--- Exercise directions ---
Beginning with the line that holds "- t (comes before" in the data below, give again every line through the one that holds "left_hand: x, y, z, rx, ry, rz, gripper", exactly as written.

---

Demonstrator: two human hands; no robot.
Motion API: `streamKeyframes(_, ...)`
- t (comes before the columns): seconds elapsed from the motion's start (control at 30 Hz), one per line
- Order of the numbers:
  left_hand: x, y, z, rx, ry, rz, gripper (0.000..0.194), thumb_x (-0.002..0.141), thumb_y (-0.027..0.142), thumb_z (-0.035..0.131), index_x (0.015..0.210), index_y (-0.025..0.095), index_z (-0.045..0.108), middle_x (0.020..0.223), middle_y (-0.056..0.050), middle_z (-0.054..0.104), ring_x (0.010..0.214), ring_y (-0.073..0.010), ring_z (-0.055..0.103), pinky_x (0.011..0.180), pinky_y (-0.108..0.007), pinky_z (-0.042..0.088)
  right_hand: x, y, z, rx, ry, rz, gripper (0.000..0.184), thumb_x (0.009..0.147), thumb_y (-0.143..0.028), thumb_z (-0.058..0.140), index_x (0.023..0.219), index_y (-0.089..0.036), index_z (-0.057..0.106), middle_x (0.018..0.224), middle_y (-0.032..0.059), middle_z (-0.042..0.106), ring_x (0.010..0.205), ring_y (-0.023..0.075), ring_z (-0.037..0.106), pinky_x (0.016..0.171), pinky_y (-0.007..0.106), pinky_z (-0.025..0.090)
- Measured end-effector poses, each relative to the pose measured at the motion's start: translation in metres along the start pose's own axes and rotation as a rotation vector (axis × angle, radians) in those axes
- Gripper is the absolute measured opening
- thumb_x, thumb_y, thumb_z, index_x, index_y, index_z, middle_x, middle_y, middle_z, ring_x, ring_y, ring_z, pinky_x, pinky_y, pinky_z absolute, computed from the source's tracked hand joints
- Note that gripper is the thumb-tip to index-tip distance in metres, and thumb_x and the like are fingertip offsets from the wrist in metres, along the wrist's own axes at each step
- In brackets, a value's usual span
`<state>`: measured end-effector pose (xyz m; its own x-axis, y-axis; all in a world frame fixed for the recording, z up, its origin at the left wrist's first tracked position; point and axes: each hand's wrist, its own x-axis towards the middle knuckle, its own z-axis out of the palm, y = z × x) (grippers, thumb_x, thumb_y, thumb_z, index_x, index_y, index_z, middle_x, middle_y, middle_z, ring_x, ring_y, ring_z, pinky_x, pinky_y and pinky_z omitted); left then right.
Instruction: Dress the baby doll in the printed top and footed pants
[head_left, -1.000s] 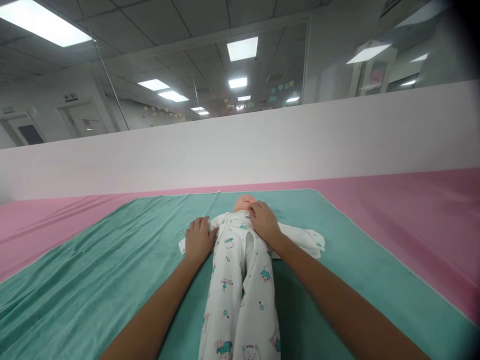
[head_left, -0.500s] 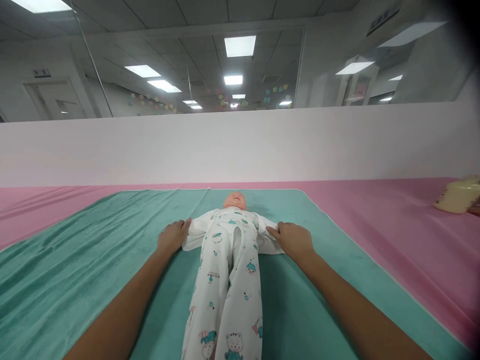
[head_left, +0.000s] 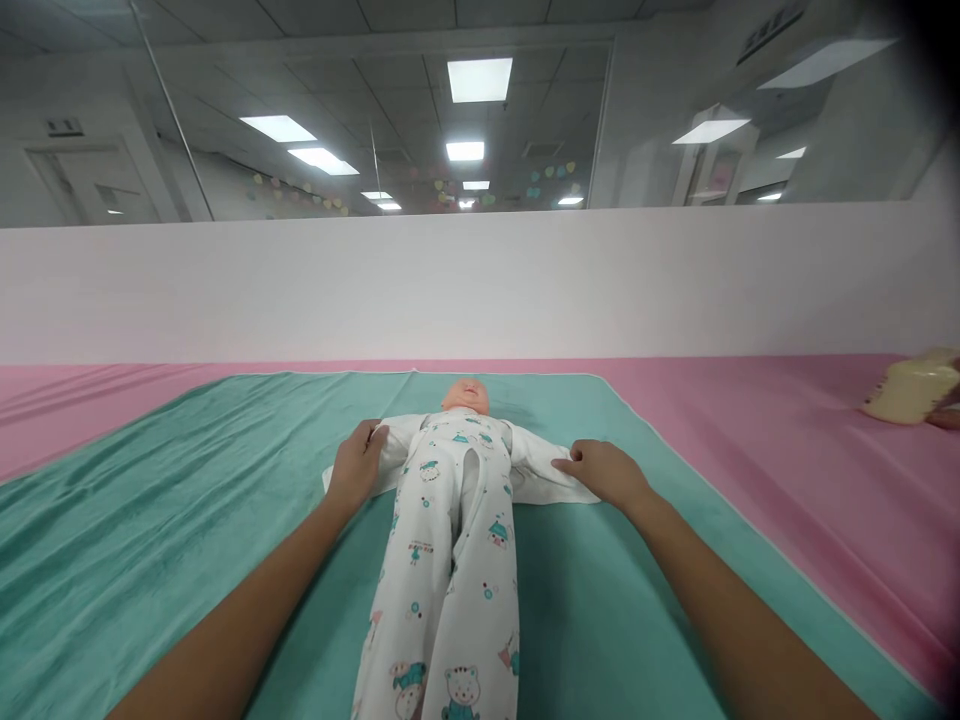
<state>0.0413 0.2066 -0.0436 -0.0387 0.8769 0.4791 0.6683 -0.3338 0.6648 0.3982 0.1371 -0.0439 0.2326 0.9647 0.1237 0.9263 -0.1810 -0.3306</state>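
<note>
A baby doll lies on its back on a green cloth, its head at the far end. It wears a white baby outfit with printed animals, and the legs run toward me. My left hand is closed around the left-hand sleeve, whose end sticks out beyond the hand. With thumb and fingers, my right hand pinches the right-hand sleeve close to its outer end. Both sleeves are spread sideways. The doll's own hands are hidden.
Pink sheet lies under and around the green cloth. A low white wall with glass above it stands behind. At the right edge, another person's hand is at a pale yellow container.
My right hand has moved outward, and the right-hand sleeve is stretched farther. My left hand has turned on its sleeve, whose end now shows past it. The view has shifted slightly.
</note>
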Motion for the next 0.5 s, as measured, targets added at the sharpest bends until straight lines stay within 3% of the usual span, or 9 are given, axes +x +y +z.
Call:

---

--- Reply to the task ---
- t (comes before the columns): seconds elapsed from the motion's start (control at 30 Hz), one per line
- Order of the numbers:
  left_hand: x, y, z, rx, ry, rz, gripper (0.000..0.194), thumb_x (-0.002..0.141), thumb_y (-0.027..0.142), thumb_z (-0.035..0.131), index_x (0.015..0.210), index_y (-0.025..0.095), index_z (-0.045..0.108), middle_x (0.020..0.223), middle_y (-0.056..0.050), middle_z (-0.054..0.104), ring_x (0.010..0.214), ring_y (-0.073..0.010), ring_z (-0.055..0.103), pinky_x (0.011..0.180), pinky_y (-0.108..0.007), pinky_z (-0.042..0.088)

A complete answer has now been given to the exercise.